Despite the critical role they play, sites often struggle with limited resources and unpredictable labour shortages. And it’s a growing concern that the traditional cleaning agents commonly used in these kitchens and dining rooms contain harsh chemicals such as parabens, sulphates, and quats [quaternary ammonium compounds] which not only pose risks to the long-term health of staff using them (and consumers) but also contribute to environmental degradation.

Switching to eco-friendly, biodegradable cleaning agents significantly reduces the exposure of staff and consumers to harmful chemicals. Prioritising the health and wellbeing of individuals within these environments not only safeguards their interest but also ensures a more productive and motivated workforce. It’s the right way to clean.

What to watch out for when assessing products…

There are markers to watch for when assessing products and how these might impact on the health of staff and consumers, as well the environment.

Key warning signs are products which contain phosphates, chlorine, ammonia, bleach, EDTAs and APES. And it’s important to understand what each of them does:

  • Phosphates and Phosphonates: Traditional detergents are a source of phosphorous in waterways which in turn causes over-fertilisation of aquatic flora like algae. When these floras die, they decay and use up oxygen, causing the death of fish, invertebrates, and aquatic organisms.
  • EDTA: This is a binding agent common in cleaning products. EDTA does not break down fully in the natural environment, making it a persistent pollutant. It’s also potentially harmful to people and animals causing problems from nausea to kidney damage.
  • APES: These hormone-mimicking compounds are found in around 55% of commercial cleaning products. When APEs escape into the environment, they break down into chemicals called nonylphenols. Nonylphenols contaminate the food chain and are lethal to fish at low concentrations and can affect human and animal development.
  • VOCs: These organic chemical compounds are able to evaporate under normal indoor conditions, causing indoor air pollution which can adversely impact the health of humans and animals – particularly those with underlying conditions such as asthma.
  • Ammonia: Can cause severe burns and respiratory issues if it comes into contact with skin or is ingested.
  • Chlorine: There was a commonly held belief that chlorine can make a good disinfectant, it is very reactive and can be corrosive. It can also give off fumes and gases which are hazardous to health.

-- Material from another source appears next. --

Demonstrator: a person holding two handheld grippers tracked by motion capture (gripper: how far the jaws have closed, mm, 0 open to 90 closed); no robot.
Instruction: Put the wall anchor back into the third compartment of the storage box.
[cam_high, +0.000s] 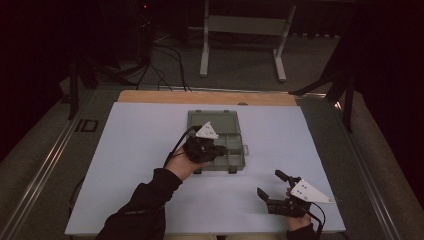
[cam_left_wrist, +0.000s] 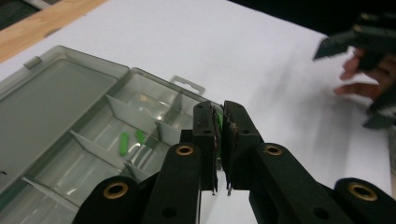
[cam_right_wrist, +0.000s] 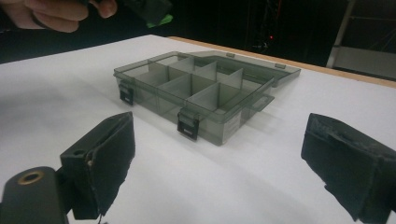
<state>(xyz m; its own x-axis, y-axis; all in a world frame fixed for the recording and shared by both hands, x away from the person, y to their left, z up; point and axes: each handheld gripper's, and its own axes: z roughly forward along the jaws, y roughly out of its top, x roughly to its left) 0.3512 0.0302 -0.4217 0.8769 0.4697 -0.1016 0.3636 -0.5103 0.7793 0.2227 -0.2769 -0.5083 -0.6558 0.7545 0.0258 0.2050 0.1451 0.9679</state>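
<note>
While the box (cam_high: 216, 135) lies open mid-desk (cam_high: 125, 150) w/ lid flat behind it, left gripper (cam_left_wrist: 220, 140) hovers over its front right part, fingers (cam_left_wrist: 205, 135) pinched on a thin green bit, too hidden to ID. Two more green bits (cam_left_wrist: 123, 142) lie in a middle compartment. Right gripper (cam_high: 272, 192) sits near the desk's front right, well apart from box, fingers (cam_right_wrist: 107, 158) wide apart, holding nothing. No readable writing or labels; a pale sticker on box front is too blurry.

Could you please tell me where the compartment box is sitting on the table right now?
In the high view, the open compartment box lies near the middle of the white table surface, its lid towards the far wooden edge, directly under the left gripper.
</note>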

There are some straightforward actionable steps that can be taken, and remember that small changes can have significant positive impacts.

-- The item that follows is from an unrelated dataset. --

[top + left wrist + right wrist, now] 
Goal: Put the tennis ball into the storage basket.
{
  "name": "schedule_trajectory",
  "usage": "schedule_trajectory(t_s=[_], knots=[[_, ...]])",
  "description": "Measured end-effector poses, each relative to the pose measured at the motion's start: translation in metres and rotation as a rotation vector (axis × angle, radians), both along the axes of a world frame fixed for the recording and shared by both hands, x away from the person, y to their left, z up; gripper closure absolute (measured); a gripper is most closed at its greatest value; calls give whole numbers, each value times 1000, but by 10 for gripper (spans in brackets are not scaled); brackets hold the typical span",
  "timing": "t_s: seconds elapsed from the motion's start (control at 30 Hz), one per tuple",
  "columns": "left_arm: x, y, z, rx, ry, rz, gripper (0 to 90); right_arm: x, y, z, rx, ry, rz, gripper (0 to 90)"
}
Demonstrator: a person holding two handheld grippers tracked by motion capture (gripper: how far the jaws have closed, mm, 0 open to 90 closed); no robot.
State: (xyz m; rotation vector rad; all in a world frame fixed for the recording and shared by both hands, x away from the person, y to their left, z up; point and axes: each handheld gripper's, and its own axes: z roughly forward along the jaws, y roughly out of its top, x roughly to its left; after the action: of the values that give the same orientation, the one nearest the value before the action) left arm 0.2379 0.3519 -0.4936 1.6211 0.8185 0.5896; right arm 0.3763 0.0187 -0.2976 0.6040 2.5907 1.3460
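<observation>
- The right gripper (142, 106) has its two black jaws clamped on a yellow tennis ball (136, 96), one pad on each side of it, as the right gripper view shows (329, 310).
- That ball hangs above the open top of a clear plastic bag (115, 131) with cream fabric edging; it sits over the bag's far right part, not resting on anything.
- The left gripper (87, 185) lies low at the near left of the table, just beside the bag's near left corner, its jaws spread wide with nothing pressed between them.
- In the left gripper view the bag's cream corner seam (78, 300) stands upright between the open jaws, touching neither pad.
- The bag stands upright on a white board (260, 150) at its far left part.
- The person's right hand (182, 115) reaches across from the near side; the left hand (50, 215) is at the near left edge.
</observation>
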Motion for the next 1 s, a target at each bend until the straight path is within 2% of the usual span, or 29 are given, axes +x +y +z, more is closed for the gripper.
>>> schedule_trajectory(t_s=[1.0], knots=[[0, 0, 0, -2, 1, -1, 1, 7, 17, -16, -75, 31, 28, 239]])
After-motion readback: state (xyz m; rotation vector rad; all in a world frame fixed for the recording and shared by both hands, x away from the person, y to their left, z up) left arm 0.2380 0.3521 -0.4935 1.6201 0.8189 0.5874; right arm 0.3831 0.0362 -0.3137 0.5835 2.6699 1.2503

Firstly, evaluate the products and services that are being used in the kitchen and dining room – whether cleaning services are managed in-house, or outsourced to professional facilities/cleaning companies.

And swap those ‘conventional’ cleaning agents ladened with harmful chemicals for eco-friendly alternatives. Look for bio-degradable, non-toxic, and plant-based cleaning solutions that have certified eco-labels. These products can be just as powerful in removing greases, grime, and stains but are much kinder to the planet.

To achieve best practice, training is vitally important to gain an understanding of products and the potential harm they can cause to users and consumers.

Alongside this comes regular refresher courses to support and motivate the team. By ensuring that staff observe and implement eco-friendly behaviours, it can create a cleaner and healthier environment for all.

By taking care of ourselves and by working together, we are also taking care of our environment.